» WORK ITEM
Each line containing the string "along" should be copied out of the entries.

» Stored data
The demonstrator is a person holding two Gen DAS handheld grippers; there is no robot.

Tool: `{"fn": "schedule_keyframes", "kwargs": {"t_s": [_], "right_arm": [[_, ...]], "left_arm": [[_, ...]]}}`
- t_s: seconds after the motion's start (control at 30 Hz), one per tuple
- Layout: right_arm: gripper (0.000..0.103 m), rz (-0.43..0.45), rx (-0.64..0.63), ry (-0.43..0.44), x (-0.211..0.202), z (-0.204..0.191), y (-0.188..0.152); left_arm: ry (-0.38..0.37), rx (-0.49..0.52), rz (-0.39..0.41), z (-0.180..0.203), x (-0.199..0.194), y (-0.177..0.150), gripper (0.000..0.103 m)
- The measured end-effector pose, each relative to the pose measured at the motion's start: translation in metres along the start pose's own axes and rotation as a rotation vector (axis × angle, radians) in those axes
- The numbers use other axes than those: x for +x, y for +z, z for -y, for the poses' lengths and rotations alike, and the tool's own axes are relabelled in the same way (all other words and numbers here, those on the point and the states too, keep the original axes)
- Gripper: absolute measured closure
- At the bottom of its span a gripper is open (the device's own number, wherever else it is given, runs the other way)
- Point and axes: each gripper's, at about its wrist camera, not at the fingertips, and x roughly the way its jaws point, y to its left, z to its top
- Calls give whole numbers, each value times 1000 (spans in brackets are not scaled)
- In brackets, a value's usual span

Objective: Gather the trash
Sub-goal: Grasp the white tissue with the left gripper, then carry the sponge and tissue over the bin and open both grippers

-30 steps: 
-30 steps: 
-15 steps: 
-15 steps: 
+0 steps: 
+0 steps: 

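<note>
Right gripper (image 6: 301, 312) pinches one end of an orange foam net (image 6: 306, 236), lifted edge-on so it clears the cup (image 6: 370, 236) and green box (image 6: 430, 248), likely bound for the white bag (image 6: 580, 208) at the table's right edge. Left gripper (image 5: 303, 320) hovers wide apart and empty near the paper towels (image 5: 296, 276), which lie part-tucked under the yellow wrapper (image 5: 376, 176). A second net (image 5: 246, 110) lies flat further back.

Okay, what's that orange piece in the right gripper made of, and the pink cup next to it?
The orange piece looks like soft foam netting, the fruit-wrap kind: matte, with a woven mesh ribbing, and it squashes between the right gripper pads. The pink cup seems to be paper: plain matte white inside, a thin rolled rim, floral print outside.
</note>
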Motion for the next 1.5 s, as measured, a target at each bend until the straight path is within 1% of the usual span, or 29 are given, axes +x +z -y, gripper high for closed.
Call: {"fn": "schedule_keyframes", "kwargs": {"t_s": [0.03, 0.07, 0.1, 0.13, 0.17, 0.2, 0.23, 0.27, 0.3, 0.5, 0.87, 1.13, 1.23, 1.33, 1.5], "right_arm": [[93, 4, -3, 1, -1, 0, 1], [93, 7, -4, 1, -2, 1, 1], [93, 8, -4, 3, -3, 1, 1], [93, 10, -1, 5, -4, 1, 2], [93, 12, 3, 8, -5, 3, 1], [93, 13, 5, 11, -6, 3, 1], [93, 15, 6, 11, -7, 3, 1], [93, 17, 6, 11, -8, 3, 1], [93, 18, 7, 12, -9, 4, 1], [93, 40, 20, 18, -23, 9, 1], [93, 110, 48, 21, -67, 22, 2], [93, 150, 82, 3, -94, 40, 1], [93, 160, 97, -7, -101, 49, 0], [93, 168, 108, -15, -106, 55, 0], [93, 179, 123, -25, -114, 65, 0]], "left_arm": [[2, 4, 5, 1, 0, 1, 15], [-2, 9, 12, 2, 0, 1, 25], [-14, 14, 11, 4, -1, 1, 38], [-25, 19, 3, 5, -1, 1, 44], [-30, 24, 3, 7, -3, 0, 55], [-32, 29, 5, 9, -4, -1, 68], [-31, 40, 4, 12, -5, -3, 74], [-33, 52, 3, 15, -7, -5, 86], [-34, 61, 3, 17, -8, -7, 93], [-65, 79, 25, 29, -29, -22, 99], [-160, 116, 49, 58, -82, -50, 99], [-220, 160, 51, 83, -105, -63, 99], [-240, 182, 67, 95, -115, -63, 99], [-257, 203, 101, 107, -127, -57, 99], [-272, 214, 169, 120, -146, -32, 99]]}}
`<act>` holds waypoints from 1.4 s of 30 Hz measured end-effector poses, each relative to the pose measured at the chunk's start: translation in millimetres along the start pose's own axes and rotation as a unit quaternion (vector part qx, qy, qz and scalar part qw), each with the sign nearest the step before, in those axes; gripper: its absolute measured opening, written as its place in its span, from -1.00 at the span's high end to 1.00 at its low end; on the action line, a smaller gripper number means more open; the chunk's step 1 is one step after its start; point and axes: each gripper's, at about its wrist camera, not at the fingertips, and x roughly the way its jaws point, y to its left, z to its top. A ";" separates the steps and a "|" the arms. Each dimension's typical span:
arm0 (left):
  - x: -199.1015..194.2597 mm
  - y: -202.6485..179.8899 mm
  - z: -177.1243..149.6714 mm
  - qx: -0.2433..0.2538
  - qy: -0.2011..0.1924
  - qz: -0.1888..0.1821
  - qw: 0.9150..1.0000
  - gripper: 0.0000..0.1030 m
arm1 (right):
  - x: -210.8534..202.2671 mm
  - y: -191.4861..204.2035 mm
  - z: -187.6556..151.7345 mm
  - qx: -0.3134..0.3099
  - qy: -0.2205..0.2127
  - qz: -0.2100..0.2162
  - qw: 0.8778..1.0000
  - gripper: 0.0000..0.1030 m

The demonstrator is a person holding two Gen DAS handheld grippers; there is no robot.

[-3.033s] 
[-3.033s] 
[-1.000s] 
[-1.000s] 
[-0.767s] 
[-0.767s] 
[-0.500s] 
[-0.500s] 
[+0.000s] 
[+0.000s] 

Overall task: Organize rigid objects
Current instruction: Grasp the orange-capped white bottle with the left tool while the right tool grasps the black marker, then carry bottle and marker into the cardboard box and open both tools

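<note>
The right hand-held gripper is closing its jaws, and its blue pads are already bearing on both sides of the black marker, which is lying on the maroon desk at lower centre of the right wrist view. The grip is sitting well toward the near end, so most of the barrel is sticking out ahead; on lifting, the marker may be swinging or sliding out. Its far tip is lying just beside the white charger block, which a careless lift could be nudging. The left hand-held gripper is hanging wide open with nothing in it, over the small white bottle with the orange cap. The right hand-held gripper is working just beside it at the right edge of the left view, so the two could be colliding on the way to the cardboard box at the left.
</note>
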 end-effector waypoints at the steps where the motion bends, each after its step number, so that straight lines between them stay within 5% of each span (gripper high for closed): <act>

» SOLVED PROBLEM
- The measured end-effector pose, each relative to the pose measured at the motion's start: translation in metres along the start pose's own axes and rotation as a rotation vector (axis × angle, radians) in those axes
`<act>` holds waypoints from 1.4 s of 30 Hz measured end-effector poses, each relative to the pose measured at the chunk's start: translation in millimetres along the start pose's own axes and rotation as a unit quaternion (vector part qx, qy, qz and scalar part qw), each with the sign nearest the step before, in those axes; gripper: its absolute measured opening, written as its place in its span, from -1.00 at the span's high end to 1.00 at its low end; on the action line, a smaller gripper number means more open; the chunk's step 1 is one step after its start; point and axes: each gripper's, at about its wrist camera, not at the fingertips, and x roughly the way its jaws point, y to its left, z to its top. A ";" separates the steps and a "|" the arms. Each dimension's typical span:

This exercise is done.